Никого лучшего Цой Ночка прислать бы не мог.
— Советую бросить револьвер, — хмыкнул Гныщевич, распрямляя спину. Стошев повиновался. Хтой Глотка не двигался и ждал.
— У вас развязаны руки, — почти без удивления изрёк Стошев.
— И язык. Связать язык было бы важнее. — Гныщевич с неожиданной для себя лёгкостью уселся обратно в кресло, прицелился и только после этого кивнул Хтою Глотке: — Спасибо, гад.
— Hvoishadhi:-ti. Там ещё четверо, — тот убрал нож, потянулся и направился к двери, — и один на улицу покурит’ вышел.
— Курить вредно, — хмыкнул Гныщевич, закидывая ногу на ногу.

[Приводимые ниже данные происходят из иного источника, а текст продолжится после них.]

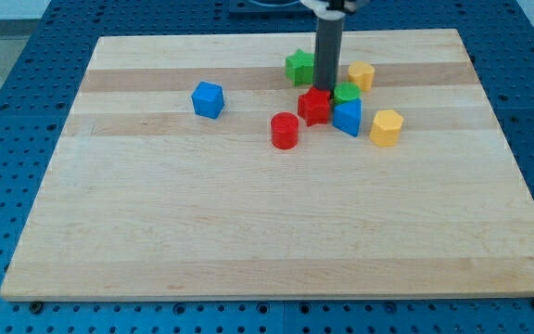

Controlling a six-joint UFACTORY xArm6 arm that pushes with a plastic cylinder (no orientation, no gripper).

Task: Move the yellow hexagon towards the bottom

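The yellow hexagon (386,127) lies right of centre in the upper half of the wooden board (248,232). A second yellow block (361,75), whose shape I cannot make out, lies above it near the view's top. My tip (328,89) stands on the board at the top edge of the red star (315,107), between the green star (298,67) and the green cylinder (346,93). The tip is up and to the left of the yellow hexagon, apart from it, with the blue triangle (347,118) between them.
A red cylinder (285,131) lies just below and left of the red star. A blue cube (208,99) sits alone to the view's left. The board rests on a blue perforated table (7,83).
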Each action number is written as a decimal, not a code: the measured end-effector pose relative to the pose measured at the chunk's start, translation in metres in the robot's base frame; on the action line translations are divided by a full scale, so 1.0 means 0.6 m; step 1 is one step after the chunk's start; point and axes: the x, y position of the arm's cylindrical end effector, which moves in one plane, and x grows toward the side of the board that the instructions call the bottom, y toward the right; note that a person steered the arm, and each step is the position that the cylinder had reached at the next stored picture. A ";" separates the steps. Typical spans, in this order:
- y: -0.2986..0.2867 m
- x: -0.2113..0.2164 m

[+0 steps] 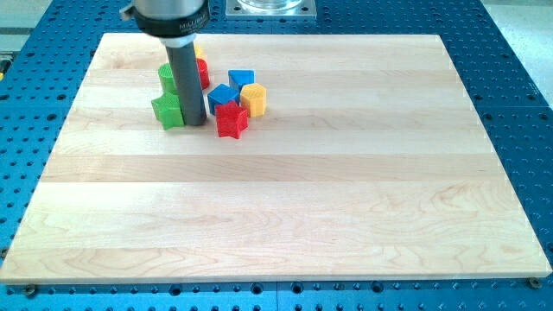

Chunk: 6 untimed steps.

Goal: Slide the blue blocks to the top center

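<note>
Seen left to right on a pale wooden board [276, 216] over a blue perforated table [34, 52]: green star block [168, 111] with a green cylinder [167, 78] just above it, both beside my tip [194, 121], a bare rod with nothing clamped, touching the star's right edge. Behind the rod, partly hidden, a red block [203, 72] and a yellow one [200, 52]. Right of the tip, two blue blocks [223, 95] [241, 79], clustered at upper left of centre, with a red star [231, 120] below and a yellow hexagonal block [254, 98] rightmost.
</note>
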 end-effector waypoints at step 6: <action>0.183 -0.210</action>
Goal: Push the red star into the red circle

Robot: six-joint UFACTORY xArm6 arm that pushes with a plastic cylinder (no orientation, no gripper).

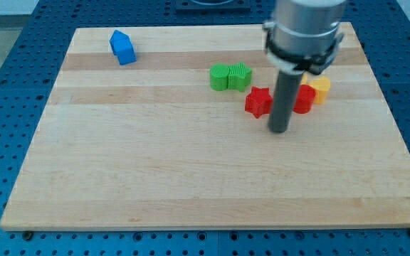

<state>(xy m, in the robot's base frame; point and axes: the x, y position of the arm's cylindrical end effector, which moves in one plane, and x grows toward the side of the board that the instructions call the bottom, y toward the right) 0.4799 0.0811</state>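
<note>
- No readable writing, brand or label on any block, on the desk [191,178] or on the arm.
- No containers in view; every block lies loose, straight on the wooden desk.
- End effector: a plain dark rod w/ no jaws, so nothing to open or close and it grips nothing. My tip [279,131] is down near the desk surface, in the far right part of the desk.
- Red star [258,102]: just beside the rod, on the view's left of it and slightly toward the far edge from my tip. Cannot tell whether rod and star touch.
- Red circle [305,99]: on the view's right of the rod, partly hidden behind it. Rod stands btwn star and circle, so the two reds are apart.
- Yellow block [321,89]: right behind the red circle toward the far right corner, looks touching it; shape not clear.
- Two green blocks sit side by side, touching, left of the star toward the far edge: one [220,77] on the view's left, other [240,76] on the right, ridged on top. Exact shapes unclear.
- Blue block [122,48]: near the far left corner, well apart from the rest; roughly house-shaped.
- Desk rests on a blue perforated base [6,107].
</note>
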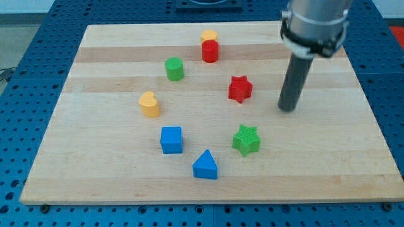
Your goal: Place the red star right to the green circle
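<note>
Red star (240, 89) sits on the board (95, 183) just to the view's left of my tip (288, 108) and slightly toward the view's top. A clear strip of wood shows between them, so no contact. The tool is a bare rod with nothing to open or close; it stands upright, carries nothing, and touches no block.

Key relation: the tip is on the star's right-hand side, and the green circle (174, 69) lies farther off in the same direction, to the view's left and a little higher. Tip, star and circle therefore fall roughly on one slanted line. Judgement: a push from the present side should send the star toward the circle, which is the wanted direction. The star is already on the circle's right but sits lower and well apart from it, so the gap needs closing and the star needs to rise a little toward the view's top.

Next out from the tip:
- green star (246, 140), toward the view's bottom and left, off the push line.
- red cylinder (210, 51), with a yellow block (209, 35) touching it behind, up and left of the red star.

Risk: too steep a push could carry the star into the red cylinder.

Farthest blocks:
- blue triangle (205, 165)
- blue cube (171, 139)
- yellow heart-like block (149, 104)
</note>
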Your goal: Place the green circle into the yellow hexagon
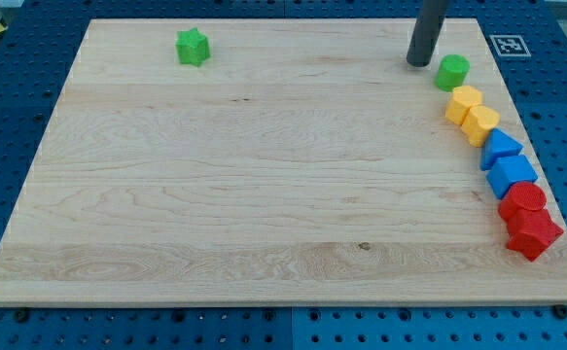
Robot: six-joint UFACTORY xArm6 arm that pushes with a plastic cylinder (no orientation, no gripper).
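Right now my tip [419, 64] stands on the wooden board [264, 175] just to the view's left of the green circle [451, 72], a shade higher in the view, with a sliver of bare wood between them as far as I can make out; whether it brushes the block I cannot tell. There are no jaws to speak of: the rod is a plain dark stick and holds nothing. Taking the green circle as the landmark, the yellow hexagon [464, 101] lies just below it and a touch to the view's right, near but seemingly not quite touching. A second yellow block [480, 124] sits against the hexagon's lower right, its shape too foreshortened to name. Further down the same curving line from the circle come a blue triangle-like block [500, 149], another blue block [512, 175], a red circle [526, 199] and a red star [533, 233]. Far to the view's left of the circle, at about the same height, is a green star [194, 47]. I judge the task to be in its closing step: the circle is nearly home. The next move calls for a short, gentle push toward the view's bottom and slightly right, which means coming round to the circle's upper side first, since a shove from the present spot would likely send it toward the board's right edge.
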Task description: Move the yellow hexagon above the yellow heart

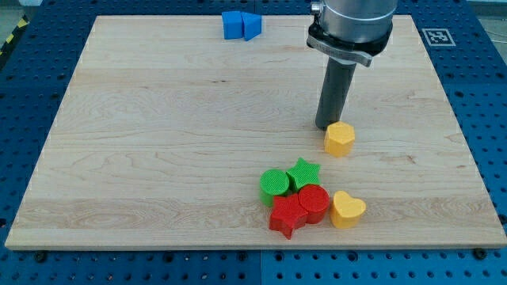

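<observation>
The yellow hexagon point(340, 138) lies right of the board's middle. My tip point(326, 127) touches or nearly touches its upper-left side. The yellow heart point(347, 210) lies lower down, near the view's bottom, slightly to the right of the hexagon. The hexagon stands above the heart with a gap of bare wood between them.
A cluster sits left of the heart: a green cylinder point(274, 184), a green star point(303, 172), a red cylinder point(314, 203) and a red star point(287, 215). Two blue blocks point(240, 25) sit at the board's top edge. The wooden board point(158, 142) lies on a blue perforated table.
</observation>
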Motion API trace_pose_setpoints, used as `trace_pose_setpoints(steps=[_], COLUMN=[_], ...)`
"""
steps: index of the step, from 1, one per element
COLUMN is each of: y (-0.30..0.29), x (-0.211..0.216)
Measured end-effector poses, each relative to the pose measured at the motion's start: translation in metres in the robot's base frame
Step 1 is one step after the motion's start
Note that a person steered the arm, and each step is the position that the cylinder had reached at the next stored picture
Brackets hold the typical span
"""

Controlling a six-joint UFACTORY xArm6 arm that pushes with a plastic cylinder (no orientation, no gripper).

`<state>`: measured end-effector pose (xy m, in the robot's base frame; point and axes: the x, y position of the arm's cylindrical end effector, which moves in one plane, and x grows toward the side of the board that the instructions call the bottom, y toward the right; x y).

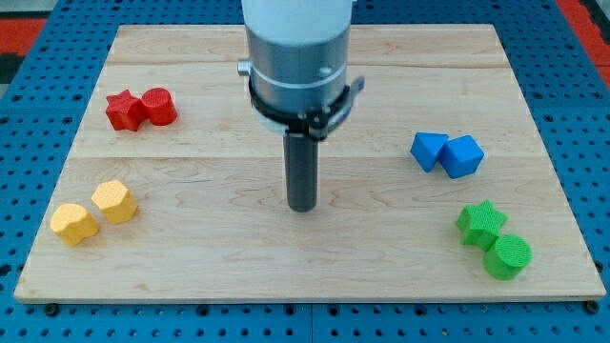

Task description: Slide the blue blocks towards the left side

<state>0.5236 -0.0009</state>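
Note:
Two blue blocks sit touching at the view's right: a blue block [429,151] on the left and a blue cube-like block [463,156] on the right. My tip [302,207] rests on the board near the middle, well to the left of both blue blocks and slightly lower. It touches no block.
A red star [123,110] and red cylinder [159,106] sit at upper left. Two yellow blocks [114,201] [73,224] lie at lower left. A green star [480,222] and green cylinder [507,256] lie at lower right. The wooden board [305,276] rests on blue pegboard.

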Motion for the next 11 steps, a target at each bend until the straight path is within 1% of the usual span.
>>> trace_pose_setpoints(steps=[1, 2, 3, 4, 5, 6, 8, 9, 10, 11], y=[0.097, 0.189, 0.244, 0.237, 0.194, 0.179, 0.179, 0.207, 0.206, 0.157], x=[-0.009, -0.027, -0.02, -0.044, -0.061, -0.069, -0.071, -0.086, -0.107, -0.103])
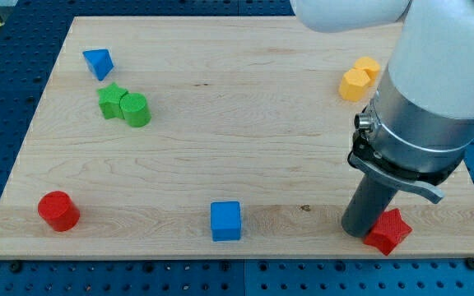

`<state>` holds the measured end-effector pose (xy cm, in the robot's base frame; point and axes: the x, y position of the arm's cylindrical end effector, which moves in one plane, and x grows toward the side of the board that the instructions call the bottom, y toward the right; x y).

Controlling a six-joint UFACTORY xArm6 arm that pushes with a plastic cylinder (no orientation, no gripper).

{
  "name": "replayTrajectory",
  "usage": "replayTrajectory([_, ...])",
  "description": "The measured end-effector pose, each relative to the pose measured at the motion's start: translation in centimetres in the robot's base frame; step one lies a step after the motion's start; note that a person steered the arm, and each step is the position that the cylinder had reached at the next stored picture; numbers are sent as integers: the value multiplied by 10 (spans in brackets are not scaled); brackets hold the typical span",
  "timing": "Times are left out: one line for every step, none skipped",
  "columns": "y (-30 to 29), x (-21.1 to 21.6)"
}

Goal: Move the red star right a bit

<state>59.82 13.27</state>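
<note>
The red star [388, 232] lies near the view's bottom right corner of the wooden board [245, 131]. My tip [359, 232] stands on the board right against the star's left side, touching it or nearly so. The thick dark rod and the grey and white arm rise from there toward the view's top right and hide part of the board behind them.
A blue cube [225, 220] sits at the bottom middle, a red cylinder [58, 210] at the bottom left. A blue triangle [98, 62], a green star [112, 101] and a green cylinder [136, 109] are at the top left. Two yellow blocks [359, 79] are at the top right.
</note>
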Motion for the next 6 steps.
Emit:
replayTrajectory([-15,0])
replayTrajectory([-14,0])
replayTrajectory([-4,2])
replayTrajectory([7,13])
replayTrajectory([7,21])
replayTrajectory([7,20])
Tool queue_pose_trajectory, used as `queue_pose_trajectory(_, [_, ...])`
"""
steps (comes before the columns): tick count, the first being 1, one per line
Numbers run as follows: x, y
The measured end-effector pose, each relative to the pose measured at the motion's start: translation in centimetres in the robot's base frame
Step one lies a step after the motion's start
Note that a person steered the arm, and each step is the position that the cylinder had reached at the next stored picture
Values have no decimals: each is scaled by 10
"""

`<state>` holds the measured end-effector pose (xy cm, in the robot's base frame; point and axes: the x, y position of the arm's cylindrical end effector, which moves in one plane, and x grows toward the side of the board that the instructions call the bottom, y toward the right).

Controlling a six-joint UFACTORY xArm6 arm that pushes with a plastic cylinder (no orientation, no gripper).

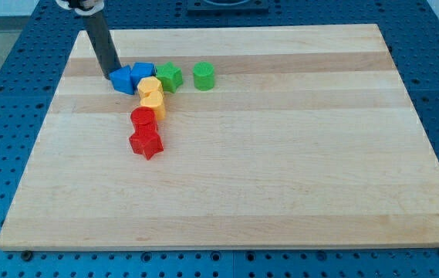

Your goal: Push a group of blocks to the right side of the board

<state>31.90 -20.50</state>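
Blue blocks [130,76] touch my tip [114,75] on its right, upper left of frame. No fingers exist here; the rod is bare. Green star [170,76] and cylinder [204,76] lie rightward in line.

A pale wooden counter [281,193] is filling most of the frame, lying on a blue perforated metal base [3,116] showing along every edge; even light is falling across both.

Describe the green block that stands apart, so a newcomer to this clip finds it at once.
Start at the wooden board and go to the cluster of blocks near its upper left. Follow the cluster's top row toward the view's right, past the green star-like block. The green cylinder stands alone there, touching nothing, the rightmost block.
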Motion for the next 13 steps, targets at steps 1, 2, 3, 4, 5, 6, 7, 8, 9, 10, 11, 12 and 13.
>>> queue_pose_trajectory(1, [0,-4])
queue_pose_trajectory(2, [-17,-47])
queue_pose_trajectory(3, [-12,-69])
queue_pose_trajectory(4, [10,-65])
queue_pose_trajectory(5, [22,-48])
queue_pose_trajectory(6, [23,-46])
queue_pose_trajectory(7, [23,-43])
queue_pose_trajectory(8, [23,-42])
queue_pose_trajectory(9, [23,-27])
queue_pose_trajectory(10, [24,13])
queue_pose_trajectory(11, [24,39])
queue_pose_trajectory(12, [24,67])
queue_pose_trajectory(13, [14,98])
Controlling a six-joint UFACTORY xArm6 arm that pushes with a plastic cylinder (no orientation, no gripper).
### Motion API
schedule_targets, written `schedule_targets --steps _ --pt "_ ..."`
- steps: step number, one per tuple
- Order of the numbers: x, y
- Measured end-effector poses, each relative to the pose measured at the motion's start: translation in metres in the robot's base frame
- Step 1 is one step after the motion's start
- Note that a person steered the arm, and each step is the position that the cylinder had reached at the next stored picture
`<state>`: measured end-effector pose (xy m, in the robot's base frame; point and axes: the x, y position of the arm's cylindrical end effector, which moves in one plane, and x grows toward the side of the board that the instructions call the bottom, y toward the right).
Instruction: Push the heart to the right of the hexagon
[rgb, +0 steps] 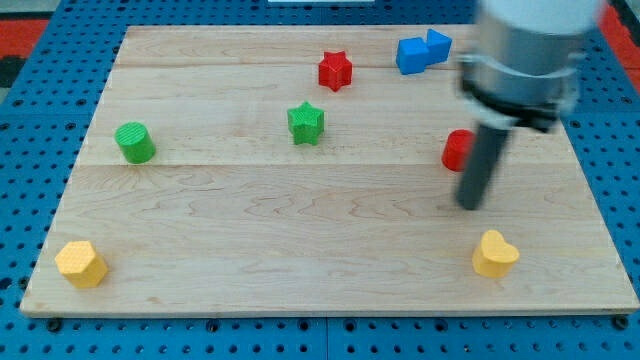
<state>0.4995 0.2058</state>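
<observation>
Sitting at the lower right of the frame, the yellow heart (495, 254) is free; my tip (470, 205), a plain rod without any pincer, hangs just above-left of it, touching nothing. The yellow hexagon (80, 263) lies lower left, the red block (457, 150) beside the rod.

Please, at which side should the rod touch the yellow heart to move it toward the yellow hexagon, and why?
No gripping here; my tip can only push. The yellow heart lies near the view's bottom right, the yellow hexagon at the bottom left. I would probably come round to the heart's right face and press its middle, pushing leftward, because an off-centre contact may turn it. My tip stands above and left of the heart, apart from it.
</observation>
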Motion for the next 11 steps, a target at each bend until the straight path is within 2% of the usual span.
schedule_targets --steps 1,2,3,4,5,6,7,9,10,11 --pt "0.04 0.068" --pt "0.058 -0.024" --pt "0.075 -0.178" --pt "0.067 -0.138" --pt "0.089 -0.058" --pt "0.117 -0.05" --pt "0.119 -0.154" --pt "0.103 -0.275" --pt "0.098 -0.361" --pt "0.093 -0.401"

Ковёр набухал кровью, мешавшейся с разлитым чаем. Из горла её натекает pas mal. Каменнопольский отвернул голову с присущей ему безмятежностью, Скворцова Гныщевич не видел, а Йорб ещё дёргался. Это были конвульсии, но выглядели они так, будто он цеплялся за жизнь.
Quelle na"ivet'e.
— Я не понимаю, — Стошев сложил руки на коленях столь чинно, будто его всю жизнь учили быть заложником.
— Когда пытаешься кого-то убить, иногда получается наоборот, — нравоучительно воздел палец Гныщевич. — Или вы о том, что вас я оставил? Это была моя особая просьба. Знаете, как вас трудно описать? У вас ведь ни бакенбард, ни усов, ни локонов. Пришлось описывать самого непримечательного.
— Что вам от меня нужно?
Гныщевич восторженно откинулся. Он это заслужил.
— Мне нужна ваша… attitude. Вот этот взгляд на вещи. Мне нужен человек, который не спрашивает «почему я?» и не кричит «как вы могли». Мне нужно ваше умение договариваться и видеть компромиссы. А Охране Петерберга по-прежнему нужно командование.
— Всё ещё не понимаю.
— Я не Йорб, чтобы праздновать только полную победу. Я люблю компромиссы. И я хочу, чтобы у Охраны Петерберга было командование, на которое я смогу положиться.